Survey says - thud. It is a hard thing to watch. A cranky, defensive and inarticulate Bill:

Trends in the data that have to be massively disconcerting to Microsoft management (not to mention its external shareholders). Dripping, gloppy Apple (AAPL) envy coming from the top. Incredulity at the public's lack of understanding of Vista's greatness. These are not signs of a company, of a culture, of a management team doing well. They are failing. Failing to understand their customers. Failing to understand the tone of the market. Failing to understand the kind of messaging that is necessary to get people excited about their products. And yes, failing to transition into the Consumer Era of Computing, a phenomenon I had written about in a post about six weeks ago.

And I've got to say that this latest leg in the Microsoft/Apple battle bears stunning similarity to the duel (although it is hard to have a duel when one of the participants is already dead) between Sony (SNE) and Nintendo (OTCPK:NTDOY) in the PS3/Wii war, while a story that still needs to be fully played out looks increasingly like the nimble, adaptive, consumer-focused company kicking the crap out of the Grand Dame of Gaming. And I am sure over the ensuing months and years we will see more of this stuff happening, where the more consumer-centric, lighter, friendlier applications will dominate the legacy titans of yesteryear. It is all just beginning, and the first and highest profile casualty may well be Sony, closely followed by Microsoft. Anyway...

Structural Issues Limiting Early Adoption

eWeek had an interesting post on the day of the Vista consumer launch:

SEATTLE (Reuters)—After more than five years of development, over 50 million lines of software code, a $6 billion investment and a few headaches, Microsoft Corp.'s Windows Vista finally reaches consumers this week.


Many corporate information technology executives are taking their time, as they often do for major software changes.

"If I was an IT manager and I valued my job, I wouldn't move to Vista or migrate my people to Vista for 12 months. I'd sit and wait," said Andy Walker, a technology columnist and author of an upcoming help book on Windows Vista.


Research firm Gartner estimates that Windows Vista will be running on more than half of the world's consumer PCs by late 2008, but it won't be the dominant operating system for corporate computers until 2010.

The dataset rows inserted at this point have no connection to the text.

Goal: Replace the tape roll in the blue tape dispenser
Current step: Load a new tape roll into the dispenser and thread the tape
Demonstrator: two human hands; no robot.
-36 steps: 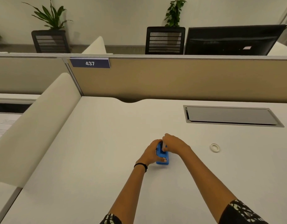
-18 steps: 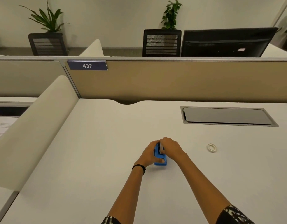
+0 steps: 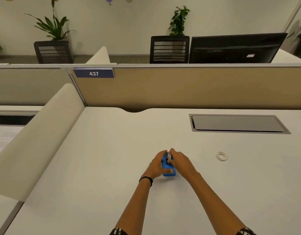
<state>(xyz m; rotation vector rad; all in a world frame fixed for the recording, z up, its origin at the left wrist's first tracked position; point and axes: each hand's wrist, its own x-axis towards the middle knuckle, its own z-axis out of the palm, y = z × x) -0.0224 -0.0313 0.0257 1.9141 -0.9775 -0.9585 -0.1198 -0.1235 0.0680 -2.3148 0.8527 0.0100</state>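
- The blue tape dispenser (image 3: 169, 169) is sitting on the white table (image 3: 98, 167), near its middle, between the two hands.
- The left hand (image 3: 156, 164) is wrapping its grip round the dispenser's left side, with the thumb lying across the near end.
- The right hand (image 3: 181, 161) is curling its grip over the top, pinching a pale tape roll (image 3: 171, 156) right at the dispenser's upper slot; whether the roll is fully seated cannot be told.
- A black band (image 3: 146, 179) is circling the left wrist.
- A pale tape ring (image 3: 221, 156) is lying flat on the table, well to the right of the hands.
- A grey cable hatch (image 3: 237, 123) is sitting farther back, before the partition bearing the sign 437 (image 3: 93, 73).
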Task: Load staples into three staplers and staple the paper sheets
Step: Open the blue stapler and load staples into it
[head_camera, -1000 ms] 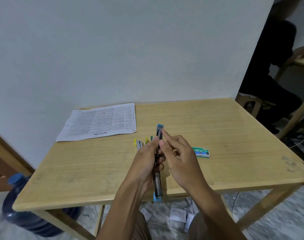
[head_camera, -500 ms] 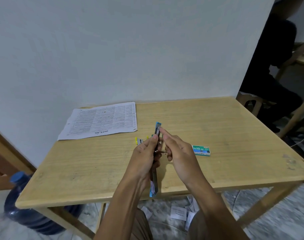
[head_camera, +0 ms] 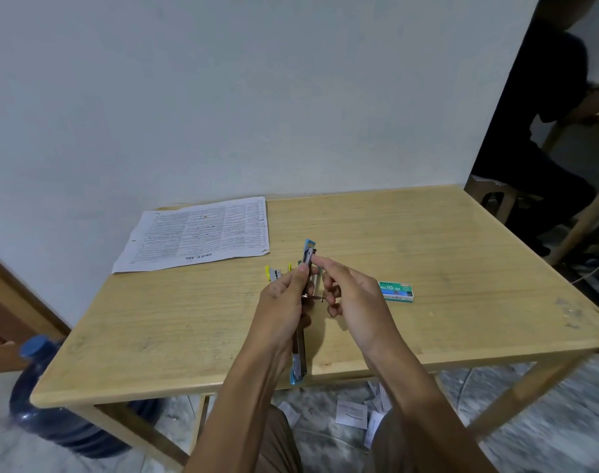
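My left hand [head_camera: 284,302] grips a blue stapler [head_camera: 301,356] that is swung fully open, its two halves running from the table's near edge up to its blue tip [head_camera: 309,249]. My right hand [head_camera: 352,298] is beside it, forefinger and thumb pinched at the stapler's upper metal channel; whether a staple strip is between them I cannot tell. A green staple box [head_camera: 396,291] lies on the table to the right. Printed paper sheets [head_camera: 195,233] lie at the back left. Yellow staplers [head_camera: 274,273] lie partly hidden behind my left hand.
The wooden table [head_camera: 462,268] stands against a white wall. A blue water jug [head_camera: 52,404] stands on the floor at the left. Paper scraps [head_camera: 352,413] lie under the table. A person in dark clothes [head_camera: 537,131] sits at the right.
The open stapler has risen slightly and tilted; my right hand drew back a little toward the stapler's upper end. The view shifted slightly downward.
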Available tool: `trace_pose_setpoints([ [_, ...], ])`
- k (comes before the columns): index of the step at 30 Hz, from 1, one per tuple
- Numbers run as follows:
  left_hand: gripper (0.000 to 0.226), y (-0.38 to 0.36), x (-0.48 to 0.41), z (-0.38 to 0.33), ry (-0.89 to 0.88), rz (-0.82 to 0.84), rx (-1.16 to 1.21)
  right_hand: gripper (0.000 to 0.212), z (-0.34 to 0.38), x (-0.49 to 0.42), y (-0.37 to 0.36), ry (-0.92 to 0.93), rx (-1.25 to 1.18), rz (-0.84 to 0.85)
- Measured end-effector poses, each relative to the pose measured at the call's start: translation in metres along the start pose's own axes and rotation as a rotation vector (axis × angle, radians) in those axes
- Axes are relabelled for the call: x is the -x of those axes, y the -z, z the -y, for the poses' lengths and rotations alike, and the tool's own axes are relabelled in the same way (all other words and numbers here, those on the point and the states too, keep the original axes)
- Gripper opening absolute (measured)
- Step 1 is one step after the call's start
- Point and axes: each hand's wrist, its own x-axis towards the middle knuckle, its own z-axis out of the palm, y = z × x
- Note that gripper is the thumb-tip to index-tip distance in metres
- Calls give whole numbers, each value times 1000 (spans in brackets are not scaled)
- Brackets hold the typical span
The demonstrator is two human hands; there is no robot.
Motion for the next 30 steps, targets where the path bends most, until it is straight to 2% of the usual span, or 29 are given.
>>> trace_pose_setpoints([
  [8, 28, 3, -1, -3, 35, 70, 39, 29, -7, 4, 0, 76, 151, -22],
  [12, 27, 3, -1, -4, 31, 98, 40, 43, -9, 5, 2, 145, 250, -54],
  [18, 26, -1, -1, -1, 45, 93, 35, 46, -17, 3, 6, 241, 389, -73],
  [21, 26, -2, -2, -3, 50, 75, -19, 33, -16, -1, 7, 160, 110, -201],
  [23, 27, -4, -3, -7, -3, 58, -141, 33, -14, -12, 7, -34, -238, -272],
  [24, 30, -5, -3, -9, -65, 50, -239, 34, -14, -17, 6, -152, -406, -238],
  [25, 31, -6, -3, -12, -153, 46, -377, 37, -12, -21, 4, -265, -544, -182],
  [27, 29, -9, -3, -17, -343, 68, -795, 42, -7, -27, -2, -449, -785, -99],
  [29, 29, -12, -3, -23, -458, 56, -1204, 43, -5, -31, -6, -529, -944, -77],
  [30, 28, -14, -4, -26, -490, 43, -1288, 42, -4, -33, -7, -542, -991, -86],
])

Only 15 percent of today's computers are capable of running Windows Vista Home Premium, considered to be the mainstream consumer version, according to Gartner. That is just one reason why people probably won't be lining up outside stores to buy Windows Vista out of the box on the first day of release.

In addition, the growing complexity of upgrades and general satisfaction with existing operating systems could result in a Vista launch that lacks the fanfare of previous Windows releases. A decade ago, people lined up outside stores to get a copy of Windows 95.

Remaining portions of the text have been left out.